### PROBLEM REQUIREMENTS
Only the lines from the one containing "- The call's" through the one containing "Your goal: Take" should be printed, exactly as they appear below, with both ends included.

### DATA FOR THIS TASK
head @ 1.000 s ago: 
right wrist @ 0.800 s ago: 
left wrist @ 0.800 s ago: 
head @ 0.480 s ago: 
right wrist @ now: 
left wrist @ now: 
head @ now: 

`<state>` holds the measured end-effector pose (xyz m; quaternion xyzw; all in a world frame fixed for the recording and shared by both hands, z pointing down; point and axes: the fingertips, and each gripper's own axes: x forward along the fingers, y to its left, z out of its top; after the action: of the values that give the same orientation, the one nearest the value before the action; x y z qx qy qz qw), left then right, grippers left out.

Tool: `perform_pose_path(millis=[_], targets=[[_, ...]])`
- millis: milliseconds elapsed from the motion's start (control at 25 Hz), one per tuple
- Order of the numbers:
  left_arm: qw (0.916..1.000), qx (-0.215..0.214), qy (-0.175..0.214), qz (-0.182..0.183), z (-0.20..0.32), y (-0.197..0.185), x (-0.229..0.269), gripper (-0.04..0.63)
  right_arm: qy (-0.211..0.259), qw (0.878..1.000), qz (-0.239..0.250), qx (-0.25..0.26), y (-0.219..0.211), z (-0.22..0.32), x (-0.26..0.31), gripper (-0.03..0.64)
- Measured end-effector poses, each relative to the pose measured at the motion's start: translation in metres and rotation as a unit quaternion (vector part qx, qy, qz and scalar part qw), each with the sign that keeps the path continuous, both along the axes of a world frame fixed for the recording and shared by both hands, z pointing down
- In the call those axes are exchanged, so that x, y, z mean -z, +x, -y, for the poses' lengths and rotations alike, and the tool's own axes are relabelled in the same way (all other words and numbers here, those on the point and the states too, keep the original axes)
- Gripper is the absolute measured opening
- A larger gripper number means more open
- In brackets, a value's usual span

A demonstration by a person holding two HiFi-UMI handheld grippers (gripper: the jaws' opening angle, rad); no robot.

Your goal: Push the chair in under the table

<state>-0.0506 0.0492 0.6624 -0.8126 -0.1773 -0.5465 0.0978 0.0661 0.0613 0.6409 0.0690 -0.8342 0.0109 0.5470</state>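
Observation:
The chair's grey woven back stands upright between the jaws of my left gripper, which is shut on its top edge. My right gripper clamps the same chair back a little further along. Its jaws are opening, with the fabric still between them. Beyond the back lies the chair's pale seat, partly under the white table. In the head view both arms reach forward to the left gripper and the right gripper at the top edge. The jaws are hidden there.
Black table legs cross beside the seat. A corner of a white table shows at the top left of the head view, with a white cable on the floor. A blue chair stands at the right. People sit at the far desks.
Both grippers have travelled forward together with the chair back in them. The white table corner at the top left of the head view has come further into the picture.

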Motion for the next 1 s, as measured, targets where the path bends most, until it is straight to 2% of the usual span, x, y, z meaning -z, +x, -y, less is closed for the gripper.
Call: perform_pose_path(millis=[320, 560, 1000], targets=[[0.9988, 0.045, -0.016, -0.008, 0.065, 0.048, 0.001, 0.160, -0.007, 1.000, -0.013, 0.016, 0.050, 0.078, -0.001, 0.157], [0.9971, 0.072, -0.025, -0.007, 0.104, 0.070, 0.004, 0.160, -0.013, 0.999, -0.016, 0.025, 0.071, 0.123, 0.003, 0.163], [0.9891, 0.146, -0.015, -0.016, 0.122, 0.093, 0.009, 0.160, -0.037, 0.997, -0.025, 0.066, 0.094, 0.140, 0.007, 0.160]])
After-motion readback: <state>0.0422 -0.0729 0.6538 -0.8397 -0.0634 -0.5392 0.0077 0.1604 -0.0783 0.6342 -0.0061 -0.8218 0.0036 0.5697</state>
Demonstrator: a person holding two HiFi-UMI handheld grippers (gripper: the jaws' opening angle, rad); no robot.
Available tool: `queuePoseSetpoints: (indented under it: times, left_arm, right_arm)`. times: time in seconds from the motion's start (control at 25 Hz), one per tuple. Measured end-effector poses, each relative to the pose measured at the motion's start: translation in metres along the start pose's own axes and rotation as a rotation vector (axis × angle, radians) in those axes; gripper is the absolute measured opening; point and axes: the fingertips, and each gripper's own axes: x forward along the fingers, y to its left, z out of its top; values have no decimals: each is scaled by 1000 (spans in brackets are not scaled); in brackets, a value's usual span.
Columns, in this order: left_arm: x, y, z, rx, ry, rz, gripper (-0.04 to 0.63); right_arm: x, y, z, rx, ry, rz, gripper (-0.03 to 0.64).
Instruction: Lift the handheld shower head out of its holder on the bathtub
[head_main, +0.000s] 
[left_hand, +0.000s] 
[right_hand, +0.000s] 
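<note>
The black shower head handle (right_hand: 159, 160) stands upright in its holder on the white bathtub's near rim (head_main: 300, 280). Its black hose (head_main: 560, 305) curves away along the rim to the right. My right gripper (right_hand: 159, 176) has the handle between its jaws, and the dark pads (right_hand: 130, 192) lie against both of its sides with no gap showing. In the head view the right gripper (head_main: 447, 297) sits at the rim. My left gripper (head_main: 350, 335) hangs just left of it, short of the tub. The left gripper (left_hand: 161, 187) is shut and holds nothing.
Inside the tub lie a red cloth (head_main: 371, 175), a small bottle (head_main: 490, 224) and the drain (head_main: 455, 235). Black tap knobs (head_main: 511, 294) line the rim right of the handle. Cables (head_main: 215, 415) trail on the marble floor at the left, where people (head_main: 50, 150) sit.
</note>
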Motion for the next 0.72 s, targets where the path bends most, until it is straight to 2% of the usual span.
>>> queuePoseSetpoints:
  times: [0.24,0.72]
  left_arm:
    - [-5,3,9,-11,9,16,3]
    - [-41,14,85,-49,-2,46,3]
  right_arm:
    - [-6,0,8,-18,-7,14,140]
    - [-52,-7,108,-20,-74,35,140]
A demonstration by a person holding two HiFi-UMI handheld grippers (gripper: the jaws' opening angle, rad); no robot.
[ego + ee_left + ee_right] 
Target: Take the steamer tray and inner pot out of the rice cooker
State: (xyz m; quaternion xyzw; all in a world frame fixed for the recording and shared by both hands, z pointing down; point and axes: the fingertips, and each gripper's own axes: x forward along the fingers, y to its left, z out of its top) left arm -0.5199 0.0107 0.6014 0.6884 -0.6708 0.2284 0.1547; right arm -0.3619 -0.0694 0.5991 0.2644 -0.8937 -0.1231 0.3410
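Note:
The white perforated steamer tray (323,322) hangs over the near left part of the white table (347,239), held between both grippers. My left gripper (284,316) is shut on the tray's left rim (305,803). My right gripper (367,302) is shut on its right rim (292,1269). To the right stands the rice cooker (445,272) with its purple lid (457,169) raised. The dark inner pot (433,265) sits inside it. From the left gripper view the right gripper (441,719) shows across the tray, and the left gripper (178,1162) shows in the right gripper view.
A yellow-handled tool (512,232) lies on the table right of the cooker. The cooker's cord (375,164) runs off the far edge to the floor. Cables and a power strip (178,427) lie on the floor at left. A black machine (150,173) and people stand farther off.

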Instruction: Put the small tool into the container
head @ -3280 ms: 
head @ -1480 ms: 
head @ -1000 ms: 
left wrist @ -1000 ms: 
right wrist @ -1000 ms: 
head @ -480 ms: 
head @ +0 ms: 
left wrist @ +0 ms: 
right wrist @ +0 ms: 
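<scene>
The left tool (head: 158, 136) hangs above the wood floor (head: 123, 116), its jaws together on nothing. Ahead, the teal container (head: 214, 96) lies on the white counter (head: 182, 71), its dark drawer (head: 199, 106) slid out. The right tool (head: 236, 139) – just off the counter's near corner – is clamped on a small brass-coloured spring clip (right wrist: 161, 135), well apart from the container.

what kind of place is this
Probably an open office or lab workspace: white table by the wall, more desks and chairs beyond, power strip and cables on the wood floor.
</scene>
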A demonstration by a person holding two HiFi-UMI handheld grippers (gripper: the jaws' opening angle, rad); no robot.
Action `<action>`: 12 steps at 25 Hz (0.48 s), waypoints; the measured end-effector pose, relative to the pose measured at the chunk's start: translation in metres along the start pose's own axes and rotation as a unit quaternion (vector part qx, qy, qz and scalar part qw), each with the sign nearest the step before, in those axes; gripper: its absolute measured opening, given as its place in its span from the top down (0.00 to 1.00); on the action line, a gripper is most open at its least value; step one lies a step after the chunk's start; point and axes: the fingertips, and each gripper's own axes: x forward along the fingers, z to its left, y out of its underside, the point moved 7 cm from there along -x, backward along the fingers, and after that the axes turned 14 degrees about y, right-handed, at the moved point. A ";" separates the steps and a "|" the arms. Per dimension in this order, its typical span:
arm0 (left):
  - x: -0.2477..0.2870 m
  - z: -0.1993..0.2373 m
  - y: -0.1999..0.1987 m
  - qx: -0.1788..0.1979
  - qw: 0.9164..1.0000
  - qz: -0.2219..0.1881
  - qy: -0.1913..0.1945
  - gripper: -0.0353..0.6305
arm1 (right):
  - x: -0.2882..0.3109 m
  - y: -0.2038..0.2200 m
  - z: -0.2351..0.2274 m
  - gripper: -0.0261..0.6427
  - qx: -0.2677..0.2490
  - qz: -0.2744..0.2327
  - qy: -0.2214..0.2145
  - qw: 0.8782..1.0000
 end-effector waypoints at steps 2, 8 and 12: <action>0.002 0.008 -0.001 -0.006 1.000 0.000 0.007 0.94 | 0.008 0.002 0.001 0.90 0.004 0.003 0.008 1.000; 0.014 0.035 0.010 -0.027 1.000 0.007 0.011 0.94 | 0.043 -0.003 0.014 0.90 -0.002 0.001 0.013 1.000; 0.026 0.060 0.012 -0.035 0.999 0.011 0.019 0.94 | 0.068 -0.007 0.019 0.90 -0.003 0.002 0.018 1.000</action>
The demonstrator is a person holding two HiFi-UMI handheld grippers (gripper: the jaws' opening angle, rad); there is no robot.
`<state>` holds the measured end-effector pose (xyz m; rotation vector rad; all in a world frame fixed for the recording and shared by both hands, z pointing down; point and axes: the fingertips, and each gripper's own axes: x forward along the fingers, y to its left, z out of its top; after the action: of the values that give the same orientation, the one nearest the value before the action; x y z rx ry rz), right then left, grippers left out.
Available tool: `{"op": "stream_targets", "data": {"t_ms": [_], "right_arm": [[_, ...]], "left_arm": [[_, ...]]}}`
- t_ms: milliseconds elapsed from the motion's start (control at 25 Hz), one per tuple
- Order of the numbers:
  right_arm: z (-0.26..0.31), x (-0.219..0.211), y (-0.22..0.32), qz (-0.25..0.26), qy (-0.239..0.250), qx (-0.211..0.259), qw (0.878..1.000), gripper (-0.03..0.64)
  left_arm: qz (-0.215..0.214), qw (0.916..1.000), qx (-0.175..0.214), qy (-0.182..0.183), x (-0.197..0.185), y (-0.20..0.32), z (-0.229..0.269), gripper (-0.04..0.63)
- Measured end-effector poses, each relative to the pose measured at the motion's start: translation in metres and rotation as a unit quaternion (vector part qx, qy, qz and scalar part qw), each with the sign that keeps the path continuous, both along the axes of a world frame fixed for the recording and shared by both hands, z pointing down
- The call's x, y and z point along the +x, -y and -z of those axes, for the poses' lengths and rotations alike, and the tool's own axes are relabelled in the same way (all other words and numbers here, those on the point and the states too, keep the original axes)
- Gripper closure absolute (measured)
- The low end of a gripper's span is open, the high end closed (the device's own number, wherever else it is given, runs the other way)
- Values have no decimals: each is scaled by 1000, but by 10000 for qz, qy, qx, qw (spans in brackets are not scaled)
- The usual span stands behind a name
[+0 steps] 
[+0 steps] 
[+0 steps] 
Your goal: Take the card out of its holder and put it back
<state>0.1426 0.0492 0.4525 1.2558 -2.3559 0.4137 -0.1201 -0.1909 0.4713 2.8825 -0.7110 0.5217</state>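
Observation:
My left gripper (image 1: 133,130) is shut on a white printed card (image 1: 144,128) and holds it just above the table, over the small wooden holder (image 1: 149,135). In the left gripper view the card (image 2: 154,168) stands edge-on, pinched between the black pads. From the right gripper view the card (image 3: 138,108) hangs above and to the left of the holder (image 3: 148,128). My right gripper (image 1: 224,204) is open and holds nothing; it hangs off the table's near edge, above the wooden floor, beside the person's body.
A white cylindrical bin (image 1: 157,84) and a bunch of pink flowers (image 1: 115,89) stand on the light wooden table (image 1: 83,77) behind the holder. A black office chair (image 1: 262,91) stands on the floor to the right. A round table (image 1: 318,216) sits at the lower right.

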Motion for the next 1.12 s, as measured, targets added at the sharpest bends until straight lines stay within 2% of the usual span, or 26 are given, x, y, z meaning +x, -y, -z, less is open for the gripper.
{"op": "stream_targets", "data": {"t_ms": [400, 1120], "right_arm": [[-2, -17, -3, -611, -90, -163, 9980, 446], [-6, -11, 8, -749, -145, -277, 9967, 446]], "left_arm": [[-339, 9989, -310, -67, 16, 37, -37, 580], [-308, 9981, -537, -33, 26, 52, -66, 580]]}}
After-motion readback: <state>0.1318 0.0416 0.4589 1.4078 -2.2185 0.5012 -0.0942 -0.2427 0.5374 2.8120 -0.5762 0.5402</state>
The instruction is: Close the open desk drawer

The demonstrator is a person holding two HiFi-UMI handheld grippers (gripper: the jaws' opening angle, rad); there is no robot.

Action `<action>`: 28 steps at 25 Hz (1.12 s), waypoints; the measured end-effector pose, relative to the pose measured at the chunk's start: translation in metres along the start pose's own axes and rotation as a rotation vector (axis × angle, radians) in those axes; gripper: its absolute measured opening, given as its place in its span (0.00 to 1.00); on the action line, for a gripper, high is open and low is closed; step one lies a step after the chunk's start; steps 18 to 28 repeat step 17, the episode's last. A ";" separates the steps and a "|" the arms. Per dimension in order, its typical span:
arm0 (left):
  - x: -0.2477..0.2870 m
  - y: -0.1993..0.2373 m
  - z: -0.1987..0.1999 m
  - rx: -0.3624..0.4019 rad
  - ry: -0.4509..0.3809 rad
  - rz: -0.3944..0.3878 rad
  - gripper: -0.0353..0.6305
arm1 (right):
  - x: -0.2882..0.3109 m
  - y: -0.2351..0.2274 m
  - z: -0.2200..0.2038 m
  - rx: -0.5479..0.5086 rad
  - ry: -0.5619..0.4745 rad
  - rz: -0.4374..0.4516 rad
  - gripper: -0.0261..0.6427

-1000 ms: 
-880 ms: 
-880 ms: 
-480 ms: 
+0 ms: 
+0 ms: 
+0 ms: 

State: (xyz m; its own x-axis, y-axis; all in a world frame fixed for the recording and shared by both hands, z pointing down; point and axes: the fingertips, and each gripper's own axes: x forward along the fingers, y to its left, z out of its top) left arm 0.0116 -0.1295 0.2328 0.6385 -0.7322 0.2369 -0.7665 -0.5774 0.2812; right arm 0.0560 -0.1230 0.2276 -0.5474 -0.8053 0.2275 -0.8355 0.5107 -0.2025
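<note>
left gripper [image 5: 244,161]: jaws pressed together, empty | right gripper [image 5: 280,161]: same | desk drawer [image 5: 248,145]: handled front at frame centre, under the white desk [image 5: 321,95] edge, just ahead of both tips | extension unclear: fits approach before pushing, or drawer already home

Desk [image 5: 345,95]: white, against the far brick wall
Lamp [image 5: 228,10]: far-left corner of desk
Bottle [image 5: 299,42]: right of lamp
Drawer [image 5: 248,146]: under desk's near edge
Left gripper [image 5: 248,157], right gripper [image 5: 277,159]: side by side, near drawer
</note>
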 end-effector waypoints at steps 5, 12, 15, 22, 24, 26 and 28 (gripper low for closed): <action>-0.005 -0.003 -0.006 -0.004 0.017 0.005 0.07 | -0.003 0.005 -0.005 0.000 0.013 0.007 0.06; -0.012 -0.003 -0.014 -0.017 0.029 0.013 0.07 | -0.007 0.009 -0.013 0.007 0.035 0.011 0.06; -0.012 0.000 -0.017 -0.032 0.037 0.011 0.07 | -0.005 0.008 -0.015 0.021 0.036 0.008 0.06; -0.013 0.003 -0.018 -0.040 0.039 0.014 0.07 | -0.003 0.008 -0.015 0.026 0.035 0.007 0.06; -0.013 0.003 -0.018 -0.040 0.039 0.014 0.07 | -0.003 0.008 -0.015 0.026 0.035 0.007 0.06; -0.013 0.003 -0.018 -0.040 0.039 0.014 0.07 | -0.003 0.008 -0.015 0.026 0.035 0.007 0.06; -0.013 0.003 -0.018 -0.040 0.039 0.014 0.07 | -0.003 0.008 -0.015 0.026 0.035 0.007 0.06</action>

### EXERCISE SOLUTION
- The call's x, y and z point along the +x, -y and -z of those axes, for the poses' lengths and rotations alike, and the tool's own axes are relabelled in the same way (all other words and numbers here, those on the point and the states too, keep the original axes)
- Gripper closure absolute (measured)
- The low end of a gripper's span is open, the high end closed (the device's own number, wherever else it is given, runs the other way)
- Values have no decimals: each is scaled by 1000, but by 10000 for qz, qy, qx, qw (spans in brackets are not scaled)
- The usual span stands behind a name
[+0 steps] 
[+0 steps] 
[+0 steps] 
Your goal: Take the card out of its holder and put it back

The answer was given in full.